Halaman

Senin, 01 November 2010

KEMBARA SEPI KEMBALI MELANGKAH LAGI

Malam dingin basah


Bulan separuh tersadar, murung tak berteman...

Kemana perginya para bintang?

Entahlah...kian terasa sepi sangat ini malam

Menggergoti keasadaran malam yang kian hilang...

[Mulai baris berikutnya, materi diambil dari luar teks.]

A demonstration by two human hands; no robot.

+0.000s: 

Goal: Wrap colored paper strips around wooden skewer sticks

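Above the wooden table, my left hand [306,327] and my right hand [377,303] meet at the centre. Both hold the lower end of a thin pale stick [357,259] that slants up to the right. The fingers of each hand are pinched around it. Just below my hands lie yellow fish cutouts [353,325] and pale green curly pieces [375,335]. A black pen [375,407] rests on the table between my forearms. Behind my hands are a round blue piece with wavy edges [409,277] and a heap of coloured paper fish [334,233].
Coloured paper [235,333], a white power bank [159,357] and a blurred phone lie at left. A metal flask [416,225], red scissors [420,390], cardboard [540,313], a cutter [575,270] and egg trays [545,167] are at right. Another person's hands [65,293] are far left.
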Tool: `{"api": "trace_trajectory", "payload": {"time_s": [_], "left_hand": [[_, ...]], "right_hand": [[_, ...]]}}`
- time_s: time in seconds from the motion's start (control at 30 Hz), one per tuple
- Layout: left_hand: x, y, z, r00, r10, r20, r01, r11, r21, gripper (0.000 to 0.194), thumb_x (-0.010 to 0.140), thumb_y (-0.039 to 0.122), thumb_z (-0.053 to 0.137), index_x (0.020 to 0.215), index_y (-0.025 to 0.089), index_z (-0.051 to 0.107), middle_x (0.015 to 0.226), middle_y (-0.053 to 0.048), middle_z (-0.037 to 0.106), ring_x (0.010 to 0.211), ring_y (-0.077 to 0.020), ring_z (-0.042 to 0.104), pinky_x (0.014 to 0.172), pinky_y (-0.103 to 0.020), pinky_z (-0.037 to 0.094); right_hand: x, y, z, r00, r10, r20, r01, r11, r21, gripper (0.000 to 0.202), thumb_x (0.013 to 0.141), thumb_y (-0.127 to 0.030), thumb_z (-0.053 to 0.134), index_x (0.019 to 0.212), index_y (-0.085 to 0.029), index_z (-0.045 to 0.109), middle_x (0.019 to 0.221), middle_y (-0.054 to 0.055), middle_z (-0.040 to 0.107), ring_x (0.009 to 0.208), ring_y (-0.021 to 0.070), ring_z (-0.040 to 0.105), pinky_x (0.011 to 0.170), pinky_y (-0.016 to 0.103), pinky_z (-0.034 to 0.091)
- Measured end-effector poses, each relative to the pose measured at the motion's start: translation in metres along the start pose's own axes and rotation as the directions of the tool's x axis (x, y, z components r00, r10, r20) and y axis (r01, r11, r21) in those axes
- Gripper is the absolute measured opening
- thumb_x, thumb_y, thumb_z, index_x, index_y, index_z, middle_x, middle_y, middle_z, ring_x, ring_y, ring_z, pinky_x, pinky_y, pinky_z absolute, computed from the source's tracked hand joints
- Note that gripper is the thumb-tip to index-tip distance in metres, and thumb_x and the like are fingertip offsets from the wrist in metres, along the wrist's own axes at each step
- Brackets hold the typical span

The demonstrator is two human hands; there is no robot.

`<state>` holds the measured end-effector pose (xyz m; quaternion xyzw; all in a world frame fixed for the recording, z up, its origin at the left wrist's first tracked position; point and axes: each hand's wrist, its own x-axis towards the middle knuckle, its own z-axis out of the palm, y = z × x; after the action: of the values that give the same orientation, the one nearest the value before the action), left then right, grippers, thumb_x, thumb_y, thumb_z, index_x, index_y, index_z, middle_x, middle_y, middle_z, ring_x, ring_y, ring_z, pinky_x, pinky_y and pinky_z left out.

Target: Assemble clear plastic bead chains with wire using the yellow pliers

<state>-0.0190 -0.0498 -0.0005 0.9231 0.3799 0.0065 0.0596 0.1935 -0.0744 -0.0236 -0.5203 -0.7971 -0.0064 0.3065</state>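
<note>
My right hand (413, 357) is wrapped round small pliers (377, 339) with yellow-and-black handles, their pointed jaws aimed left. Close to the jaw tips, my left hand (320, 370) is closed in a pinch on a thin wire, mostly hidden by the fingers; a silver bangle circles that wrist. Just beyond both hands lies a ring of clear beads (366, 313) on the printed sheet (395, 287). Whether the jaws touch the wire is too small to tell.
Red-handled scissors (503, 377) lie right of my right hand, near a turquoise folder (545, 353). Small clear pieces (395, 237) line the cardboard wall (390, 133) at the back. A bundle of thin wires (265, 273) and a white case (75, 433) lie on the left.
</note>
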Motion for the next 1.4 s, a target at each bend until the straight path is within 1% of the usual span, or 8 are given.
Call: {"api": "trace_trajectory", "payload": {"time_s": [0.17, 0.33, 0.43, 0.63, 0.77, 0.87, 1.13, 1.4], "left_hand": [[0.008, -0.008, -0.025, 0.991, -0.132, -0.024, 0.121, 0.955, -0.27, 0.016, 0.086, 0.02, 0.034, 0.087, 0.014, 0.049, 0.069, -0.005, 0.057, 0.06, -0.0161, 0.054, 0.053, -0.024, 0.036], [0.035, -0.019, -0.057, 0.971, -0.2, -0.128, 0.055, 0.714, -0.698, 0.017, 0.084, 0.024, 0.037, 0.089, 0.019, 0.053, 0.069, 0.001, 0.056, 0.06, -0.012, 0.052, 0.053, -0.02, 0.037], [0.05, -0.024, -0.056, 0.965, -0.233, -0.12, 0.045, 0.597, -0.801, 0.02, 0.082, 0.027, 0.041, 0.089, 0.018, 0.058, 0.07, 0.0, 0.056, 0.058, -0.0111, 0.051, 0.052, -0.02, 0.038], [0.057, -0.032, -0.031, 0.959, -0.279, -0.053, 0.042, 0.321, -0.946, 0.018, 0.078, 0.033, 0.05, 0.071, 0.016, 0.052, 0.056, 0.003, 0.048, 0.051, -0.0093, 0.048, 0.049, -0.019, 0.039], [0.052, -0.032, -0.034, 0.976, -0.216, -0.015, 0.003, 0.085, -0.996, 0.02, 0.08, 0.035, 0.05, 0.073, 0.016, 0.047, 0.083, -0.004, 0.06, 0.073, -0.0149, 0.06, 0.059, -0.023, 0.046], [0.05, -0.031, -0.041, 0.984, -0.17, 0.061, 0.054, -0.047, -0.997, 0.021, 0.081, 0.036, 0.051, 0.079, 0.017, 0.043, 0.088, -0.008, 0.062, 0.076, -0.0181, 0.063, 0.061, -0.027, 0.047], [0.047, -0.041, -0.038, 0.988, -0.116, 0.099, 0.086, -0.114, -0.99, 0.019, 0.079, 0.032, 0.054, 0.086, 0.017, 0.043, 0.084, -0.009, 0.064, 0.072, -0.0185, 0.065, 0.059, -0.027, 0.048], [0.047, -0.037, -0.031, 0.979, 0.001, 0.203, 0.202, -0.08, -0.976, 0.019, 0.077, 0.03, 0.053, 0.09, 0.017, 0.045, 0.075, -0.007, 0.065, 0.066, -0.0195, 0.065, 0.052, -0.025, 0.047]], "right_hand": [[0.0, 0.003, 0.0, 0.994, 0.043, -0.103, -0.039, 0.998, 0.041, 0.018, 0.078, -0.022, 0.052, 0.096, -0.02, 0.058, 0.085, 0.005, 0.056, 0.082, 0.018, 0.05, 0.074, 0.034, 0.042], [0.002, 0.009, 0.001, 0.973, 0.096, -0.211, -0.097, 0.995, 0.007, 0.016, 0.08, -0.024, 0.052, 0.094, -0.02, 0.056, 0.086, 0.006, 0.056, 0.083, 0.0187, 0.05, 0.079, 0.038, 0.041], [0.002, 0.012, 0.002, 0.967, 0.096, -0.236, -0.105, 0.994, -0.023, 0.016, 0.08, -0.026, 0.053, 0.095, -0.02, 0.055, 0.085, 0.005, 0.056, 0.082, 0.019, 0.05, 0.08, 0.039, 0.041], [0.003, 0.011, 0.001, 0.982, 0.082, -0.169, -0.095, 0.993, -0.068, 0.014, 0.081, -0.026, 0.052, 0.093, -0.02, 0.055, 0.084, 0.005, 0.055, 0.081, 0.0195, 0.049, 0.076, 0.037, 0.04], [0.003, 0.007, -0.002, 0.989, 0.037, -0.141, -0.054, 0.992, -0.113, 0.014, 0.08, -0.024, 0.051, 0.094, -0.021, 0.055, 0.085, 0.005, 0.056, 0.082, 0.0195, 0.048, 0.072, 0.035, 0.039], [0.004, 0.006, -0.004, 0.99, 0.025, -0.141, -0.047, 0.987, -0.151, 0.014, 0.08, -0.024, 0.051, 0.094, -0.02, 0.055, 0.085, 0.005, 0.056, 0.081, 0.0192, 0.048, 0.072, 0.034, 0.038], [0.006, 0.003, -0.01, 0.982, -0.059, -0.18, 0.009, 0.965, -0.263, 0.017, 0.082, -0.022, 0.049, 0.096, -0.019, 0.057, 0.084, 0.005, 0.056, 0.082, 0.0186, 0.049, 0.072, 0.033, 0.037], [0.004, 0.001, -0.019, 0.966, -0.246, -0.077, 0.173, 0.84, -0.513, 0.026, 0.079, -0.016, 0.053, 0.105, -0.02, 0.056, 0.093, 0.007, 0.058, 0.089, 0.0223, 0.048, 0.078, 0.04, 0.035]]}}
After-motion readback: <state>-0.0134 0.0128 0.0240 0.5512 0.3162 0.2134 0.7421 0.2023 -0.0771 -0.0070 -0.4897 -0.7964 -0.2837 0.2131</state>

Bulan masih separuh tersadar

Lelaki muda yang katanya separuh binatang, keluar dari hutan gelap tak bertuan

Berkelana sendiri mencari sejati diri

bahu kiri menyandang ransel usang

Tangan kanan menggenggam obor yang hampir mati kehabisan minyak

Menyusuri jalan setapak gelap becek

genangan merah darah dimana - mana


               Letih...

sekujur tubuh merentak sumpahi penat

Sudah cukup jauh sebenarnya ia berjalan..

Sunyi tak berteman

Sebab dunia seakan tiada mengenal jalan fikiran sang kelana jalang

Capek...

Matanya susuri sepanjang jalan

Dalam gulita dipaksa untuk belajar memilah jalan

Sendiri tanpa sosok seorang panutan

Ataupun sekedar teman untuk bertanya dan bertukar fikiran

Lemah....

Kupingnya terus mencoba mencari dengar

Barangkali akan ada suara yang dicarinya selama ini

Yang bercerita tentang cinta

Ataupun cerita tentang seorang puteri yang berumah ditengah lembah penuh bunga

Bidadari terindah...Mutiara hati pujaan

Raga yang letih kian letih

Yang dicari tak kunjung bertemu...

Tibalah disuatu rumah mungil dipinggir sebuah kampung

Sederhana...tapi sangat bersahaja

Beratap rumbia berdinding bambu

Ada cahaya sejuk mendamaikan, membersit dari celah celah dinding

Halaman dipenuhi kembang beragam warna dan aroma

Dan aroma ini...tiada salah salah lagi ...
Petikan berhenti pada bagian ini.